Florida HB 351 calling for changes to the Medicaid laws as they pertain to the regulation of Pharmacy Benefits Managers (PBM) has now been referred to the Health Innovation Subcommittee for review and action. The bill as now proposed would include the creation of a brand-new section to the Pharmacy Practice Act in Florida that currently oversees the regulating of PBM’s and, if passed, would result in some significant changes regarding the way that Pharmacy Benefits Managers are allowed to do business.
The Major Changes Proposed By FL HB 351
The most significant changes that Florida HB 351 would result in if it passes include all of the following:
1. Prohibiting of any managed care plans to allow a PBM to require that a patient of the plan utilizes a pharmacy where:
– the pharmacy has any control and/or investment in the Pharmacy Benefits Manager ownership.
– the PBM holds any ownership in the pharmacy or the drugstore’s business.
2. The prevention of any PBM from instituting or utilizing an incentive program to members and patients that encourages them to use a pharmacy that is owned by the PBM.
3. Establishes a requirement that all MAC lists are updated weekly (every seven days).
4. Creates penalties for non-compliance of PBM actions or operations.
5. Implementation of a an appeals process (plus procedures) regarding the reimbursement of Rx medications for what are considered as “small” business network drugstores and pharmacies.
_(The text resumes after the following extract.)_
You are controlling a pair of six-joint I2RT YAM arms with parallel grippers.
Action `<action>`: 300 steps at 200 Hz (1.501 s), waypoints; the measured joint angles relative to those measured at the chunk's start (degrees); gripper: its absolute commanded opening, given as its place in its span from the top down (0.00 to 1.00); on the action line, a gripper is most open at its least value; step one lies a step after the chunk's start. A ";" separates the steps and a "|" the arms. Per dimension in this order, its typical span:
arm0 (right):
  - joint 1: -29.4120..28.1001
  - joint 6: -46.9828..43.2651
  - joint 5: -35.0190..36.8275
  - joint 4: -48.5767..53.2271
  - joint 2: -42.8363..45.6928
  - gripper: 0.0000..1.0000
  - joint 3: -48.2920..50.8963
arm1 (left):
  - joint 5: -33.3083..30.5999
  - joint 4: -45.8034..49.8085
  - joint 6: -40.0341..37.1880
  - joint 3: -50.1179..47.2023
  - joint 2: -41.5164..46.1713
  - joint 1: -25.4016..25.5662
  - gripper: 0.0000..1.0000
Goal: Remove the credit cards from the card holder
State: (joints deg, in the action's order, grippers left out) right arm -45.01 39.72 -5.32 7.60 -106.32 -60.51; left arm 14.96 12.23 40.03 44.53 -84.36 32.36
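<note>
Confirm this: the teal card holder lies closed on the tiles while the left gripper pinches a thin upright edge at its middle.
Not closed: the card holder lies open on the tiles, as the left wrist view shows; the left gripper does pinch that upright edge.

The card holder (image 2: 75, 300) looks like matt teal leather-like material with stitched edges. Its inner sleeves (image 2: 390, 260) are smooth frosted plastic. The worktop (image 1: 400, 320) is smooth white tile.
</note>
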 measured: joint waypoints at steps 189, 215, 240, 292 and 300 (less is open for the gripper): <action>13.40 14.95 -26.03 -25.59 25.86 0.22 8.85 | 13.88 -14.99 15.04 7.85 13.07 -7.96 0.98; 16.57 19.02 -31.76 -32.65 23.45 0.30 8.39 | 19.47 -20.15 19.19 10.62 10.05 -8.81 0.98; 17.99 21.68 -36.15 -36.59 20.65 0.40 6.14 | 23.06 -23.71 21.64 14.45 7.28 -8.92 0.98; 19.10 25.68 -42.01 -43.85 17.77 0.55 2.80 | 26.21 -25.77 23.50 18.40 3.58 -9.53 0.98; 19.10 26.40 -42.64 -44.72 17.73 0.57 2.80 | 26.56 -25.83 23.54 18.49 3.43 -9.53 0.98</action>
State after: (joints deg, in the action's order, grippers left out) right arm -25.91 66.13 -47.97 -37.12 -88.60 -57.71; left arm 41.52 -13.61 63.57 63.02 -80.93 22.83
The Role of a Pharmacy Benefits Manager (PBM)
The role of a Pharmacy Benefits Manager is to act as a as a third-party administrator (TPA) in regards to the administration of a prescription drug program. Such plans include Medicare Part D and numerous commercial corporate health plans, self insured plans, and government employee plans (both federal and state). According to APhA’s (The American Pharmacists Association) description, they “are primarily responsible for developing and maintaining the formulary, contracting with pharmacies, negotiating discounts and rebates with drug manufacturers, and processing and paying prescription drug claims. For the most part, they work with self-insured companies and government programs striving to maintain or reduce the pharmacy expenditures of the plan while concurrently trying to improve health care outcomes.”
In 2017 it was estimated that approximately three-hundred million Americans currently have a PBM in some way managing their pharmacy benefits. There total nearly twenty “major” PBM companies in the US, but the three “Super PBM’s” account for an estimated 80% of all of the coverage. Between them they have a total enrollment of nearly 200 million patients.
The three largest or “Super PBM’s” (ranked by the total number of patients that are enrolled) include:
1. Express Scripts
2. CVS Health (formerly CVS Caremark)
3. United Health (also referred to as OptumRx & Catamaran)
Are PBM Changes Necessary?
The primary purpose in the establishment of Pharmacy Benefits Managers was to maximize the purchasing power for large groups of patients, resulting in a price reduction for their prescriptions and medications. They primarily try and accomplish this goal by using their volume buying power and receiving rebates and discounts from the various pharmaceutical drug manufacturers. However, they also sometimes imposed strict limits on what pharmacies were allowed to participate in certain programs and for certain medications. This basically led to a situation where patients were “forced” into getting their prescriptions filled at a retail pharmacy that perhaps they would not normally have chosen to use, or getting their Rx’es through a mail-order pharmacy. Many independently owned retail pharmacies view this practice as unfair and discriminatory in nature. They argue that the restrictions imposed by the PDM are prohibiting their customers and patients from having a choice in where they want to get their prescriptions filled. The local drugstore owner is put at a distinct disadvantage when it comes to pricing. Additionally, numerous healthcare practitioners and clinicians point out that such practices actually may put their patients at risk. They cite the fact that the “additional” pharmacy that is involved in servicing the patient may not have a complete history of their patients’ drug regimens, history and allergies (as is the case if a patient filled all their prescriptions at a single pharmacy).
To date there have been no independent studies showing that the role of the PBM is being met and that their constituents have actually received lower Rx pricing. A study that is often cited by CVS claimed a reduction of 6.8% in prescription pricing in 2015 for its members, but so far the results have not been independently substantiated. In 2015 there were actually seven lawsuits filed independently against PBM’s for fraud, antitrust violations and even criminal negligence. Additionally, at a 2014 ERISA hearing (Employee Retirement Income Security Act) it was clearly pointed out that in many instances the PBM has a “conflict of interest” in providing their members a reduction in their prescription drug spending.
Questions or Comments?
This is not intended to “build a case” against PBMs, but only to point out that perhaps some reform is necessary for the independent community pharmacies and drugstores to be able to make a profit and continue to operate as any other business does. It may be in everyone’s best interest (especially the patients and consumers) if Florida HB 351 passes and the “playing field” becomes more equal and fair.